■ **Task statement**:
A verbatim restatement of the data, free of pictures, is what you should output.

****

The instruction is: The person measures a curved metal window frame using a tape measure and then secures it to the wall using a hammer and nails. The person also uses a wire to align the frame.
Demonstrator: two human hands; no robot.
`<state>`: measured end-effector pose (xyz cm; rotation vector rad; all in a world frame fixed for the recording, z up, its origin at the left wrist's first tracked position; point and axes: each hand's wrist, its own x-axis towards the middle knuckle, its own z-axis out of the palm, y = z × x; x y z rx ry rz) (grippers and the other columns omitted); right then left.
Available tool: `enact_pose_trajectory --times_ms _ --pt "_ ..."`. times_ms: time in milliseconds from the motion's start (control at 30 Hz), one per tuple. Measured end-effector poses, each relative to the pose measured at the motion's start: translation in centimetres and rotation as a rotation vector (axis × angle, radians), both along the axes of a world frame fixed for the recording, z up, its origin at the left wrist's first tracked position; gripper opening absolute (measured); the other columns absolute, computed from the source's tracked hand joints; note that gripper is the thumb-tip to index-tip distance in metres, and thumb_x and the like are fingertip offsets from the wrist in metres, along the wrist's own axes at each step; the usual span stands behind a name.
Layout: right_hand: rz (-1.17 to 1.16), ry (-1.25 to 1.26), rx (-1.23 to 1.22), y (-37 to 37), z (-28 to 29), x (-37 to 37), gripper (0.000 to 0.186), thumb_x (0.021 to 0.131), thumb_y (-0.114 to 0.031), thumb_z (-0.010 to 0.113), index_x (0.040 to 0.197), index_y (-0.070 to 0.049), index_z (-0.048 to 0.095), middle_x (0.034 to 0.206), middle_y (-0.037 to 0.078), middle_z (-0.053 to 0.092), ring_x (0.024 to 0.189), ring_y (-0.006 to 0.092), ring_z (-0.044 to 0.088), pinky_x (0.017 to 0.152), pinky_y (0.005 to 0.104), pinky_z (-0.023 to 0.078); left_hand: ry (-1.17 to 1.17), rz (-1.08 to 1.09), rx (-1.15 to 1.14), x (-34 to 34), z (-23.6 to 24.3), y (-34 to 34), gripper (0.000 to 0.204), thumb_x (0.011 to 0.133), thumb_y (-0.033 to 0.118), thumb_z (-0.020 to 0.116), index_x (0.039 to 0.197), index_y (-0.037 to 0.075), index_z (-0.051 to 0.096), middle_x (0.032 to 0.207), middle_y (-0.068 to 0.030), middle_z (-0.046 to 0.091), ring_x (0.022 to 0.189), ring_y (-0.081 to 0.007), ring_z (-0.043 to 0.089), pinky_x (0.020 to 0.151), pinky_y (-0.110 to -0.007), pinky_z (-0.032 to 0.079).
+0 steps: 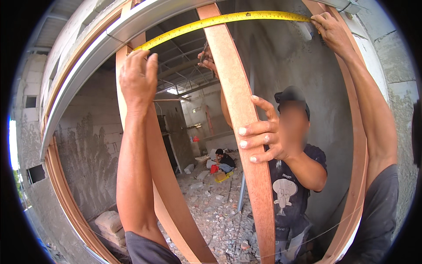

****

■ **Answer for the task**:
The instruction is: The person measures a curved metal window frame using a tape measure and then secures it to the wall using a hammer and nails. The person also uses a wire to align the frame.
Demonstrator: two human hands; no robot.
`<state>`: measured end-effector pose (xyz cm; rotation vector rad; all in a world frame fixed for the recording, z up, its origin at the left wrist's first tracked position; point and axes: each hand's wrist, its own x-axis towards the middle knuckle, its own z-axis out of the palm, y = z × x; x y z rx ry rz) (grippers and the other columns omitted); right then left.
Available tool: `enact_pose_trajectory --times_ms _ --pt "_ ..."`. times_ms: time in milliseconds from the motion's start (control at 30 Hz), one per tuple. Measured end-effector poses, each relative to the pose measured at the motion's start: translation in centimetres and rotation as a rotation vector (axis × angle, radians), both along the axes of a world frame fixed for the recording, z up, its origin at the left wrist's first tracked position; gripper opening absolute (measured); the other columns absolute, computed from the source's tracked hand joints; note that gripper is the thumb-tip to index-tip distance in metres, and thumb_x and the like are fingertip offsets from the wrist in metres, along the wrist's own axes at each step; the usual span stands behind a name.
Layout: right_hand: rz (-1.17 to 1.16), ry (-1.25 to 1.26), rx (-1.23 to 1.22), y (-37 to 37), z (-28 to 29), x (-37 to 37), gripper (0.000 to 0.186), thumb_x (0.021 to 0.131), thumb_y (-0.114 to 0.031), thumb_z (-0.010 to 0.113), index_x (0.040 to 0.197), index_y (-0.070 to 0.049), index_z (-0.048 to 0.095), middle_x (0.034 to 0.206), middle_y (-0.037 to 0.078), middle_z (-0.053 to 0.092), ring_x (0.024 to 0.189), ring_y (-0.006 to 0.092), ring_z (-0.044 to 0.088), pinky_x (0.017 to 0.152), pinky_y (0.005 to 0.104), pinky_z (-0.023 to 0.078); left_hand: ry (-1.17 to 1.17), rz (-1.08 to 1.09), rx (-1.15 to 1.14), x (-34 to 34), z (-23.6 to 24.3), y (-34 to 34), gripper (0.000 to 0.204), thumb_x (0.011 to 0.133), thumb_y (-0.033 to 0.118), thumb_z (-0.020 to 0.116), index_x (0.039 to 0.197), index_y (-0.037 to 0.075), index_z (-0.051 to 0.096), middle_x (0.032 to 0.207), middle_y (-0.068 to 0.030), middle_z (-0.046 to 0.091), ring_x (0.022 to 0.189), ring_y (-0.081 to 0.007), ring_z (-0.043 to 0.089), pinky_x (0.020 to 0.151), pinky_y (-0.110 to -0.007), pinky_z (-0.032 to 0.079).
+0 steps: 

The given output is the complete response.